■ Your goal ■
Look through the material below. Return exactly the lines from the one with "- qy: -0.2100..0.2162" through the one with "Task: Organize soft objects", both included.

★ ★ ★ ★ ★ ★ ★

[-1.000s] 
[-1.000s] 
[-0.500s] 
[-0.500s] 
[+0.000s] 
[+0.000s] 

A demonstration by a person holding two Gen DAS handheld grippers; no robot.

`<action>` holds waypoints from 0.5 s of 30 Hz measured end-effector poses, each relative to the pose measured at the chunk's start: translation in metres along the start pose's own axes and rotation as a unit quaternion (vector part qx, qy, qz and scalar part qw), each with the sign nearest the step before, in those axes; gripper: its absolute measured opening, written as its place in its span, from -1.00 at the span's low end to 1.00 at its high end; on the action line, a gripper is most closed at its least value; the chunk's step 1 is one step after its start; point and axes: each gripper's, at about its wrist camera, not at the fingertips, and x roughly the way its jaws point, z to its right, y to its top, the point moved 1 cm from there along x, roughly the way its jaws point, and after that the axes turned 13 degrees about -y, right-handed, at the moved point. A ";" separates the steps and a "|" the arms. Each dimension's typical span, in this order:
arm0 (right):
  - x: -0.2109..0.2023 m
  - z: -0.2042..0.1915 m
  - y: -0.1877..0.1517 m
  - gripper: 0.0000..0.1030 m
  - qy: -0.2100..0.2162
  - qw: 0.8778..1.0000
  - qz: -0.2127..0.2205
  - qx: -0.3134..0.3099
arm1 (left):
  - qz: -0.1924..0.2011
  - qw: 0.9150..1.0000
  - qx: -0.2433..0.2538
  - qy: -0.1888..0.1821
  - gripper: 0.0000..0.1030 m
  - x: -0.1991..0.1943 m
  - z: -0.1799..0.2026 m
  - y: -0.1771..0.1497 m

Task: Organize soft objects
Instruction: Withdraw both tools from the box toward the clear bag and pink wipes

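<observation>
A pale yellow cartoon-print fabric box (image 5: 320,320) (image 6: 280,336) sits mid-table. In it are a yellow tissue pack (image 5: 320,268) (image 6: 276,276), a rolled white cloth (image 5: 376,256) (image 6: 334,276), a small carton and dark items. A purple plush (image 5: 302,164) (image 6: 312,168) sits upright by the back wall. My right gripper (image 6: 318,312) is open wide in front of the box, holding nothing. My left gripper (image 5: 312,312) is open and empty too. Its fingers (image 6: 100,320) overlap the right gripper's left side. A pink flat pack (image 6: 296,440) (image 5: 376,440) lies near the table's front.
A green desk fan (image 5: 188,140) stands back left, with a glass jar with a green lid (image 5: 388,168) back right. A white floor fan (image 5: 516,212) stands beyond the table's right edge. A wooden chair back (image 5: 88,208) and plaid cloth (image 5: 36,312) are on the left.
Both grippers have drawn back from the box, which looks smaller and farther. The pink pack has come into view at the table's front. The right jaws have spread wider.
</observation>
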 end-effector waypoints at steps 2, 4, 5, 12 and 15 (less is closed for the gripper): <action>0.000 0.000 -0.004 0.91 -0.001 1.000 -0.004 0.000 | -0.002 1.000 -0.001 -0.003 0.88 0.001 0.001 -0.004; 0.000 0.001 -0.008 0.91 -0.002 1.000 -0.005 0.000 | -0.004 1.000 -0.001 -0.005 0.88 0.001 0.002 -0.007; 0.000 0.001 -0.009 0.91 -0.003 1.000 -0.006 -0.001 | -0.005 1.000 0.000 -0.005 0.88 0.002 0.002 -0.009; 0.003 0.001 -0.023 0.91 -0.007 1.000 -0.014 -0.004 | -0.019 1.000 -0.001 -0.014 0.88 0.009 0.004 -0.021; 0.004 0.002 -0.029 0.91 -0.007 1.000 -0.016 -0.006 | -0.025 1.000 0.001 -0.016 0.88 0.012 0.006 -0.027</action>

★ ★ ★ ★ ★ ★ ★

■ Result for this exercise ■
  - qy: -0.2100..0.2162
  - qw: 0.8778..1.0000
  - qz: -0.2127..0.2205
  - qx: -0.3134..0.3099
arm1 (left):
  - qz: -0.1924..0.2011
  - qw: 0.9150..1.0000
  - qx: -0.2433..0.2538
  - qy: -0.1888..0.1821
  - gripper: 0.0000..0.1030 m
  - x: -0.1991..0.1943 m
  - z: -0.1799..0.2026 m
  - y: -0.1771..0.1497 m

Task: Organize soft objects

The exercise is done.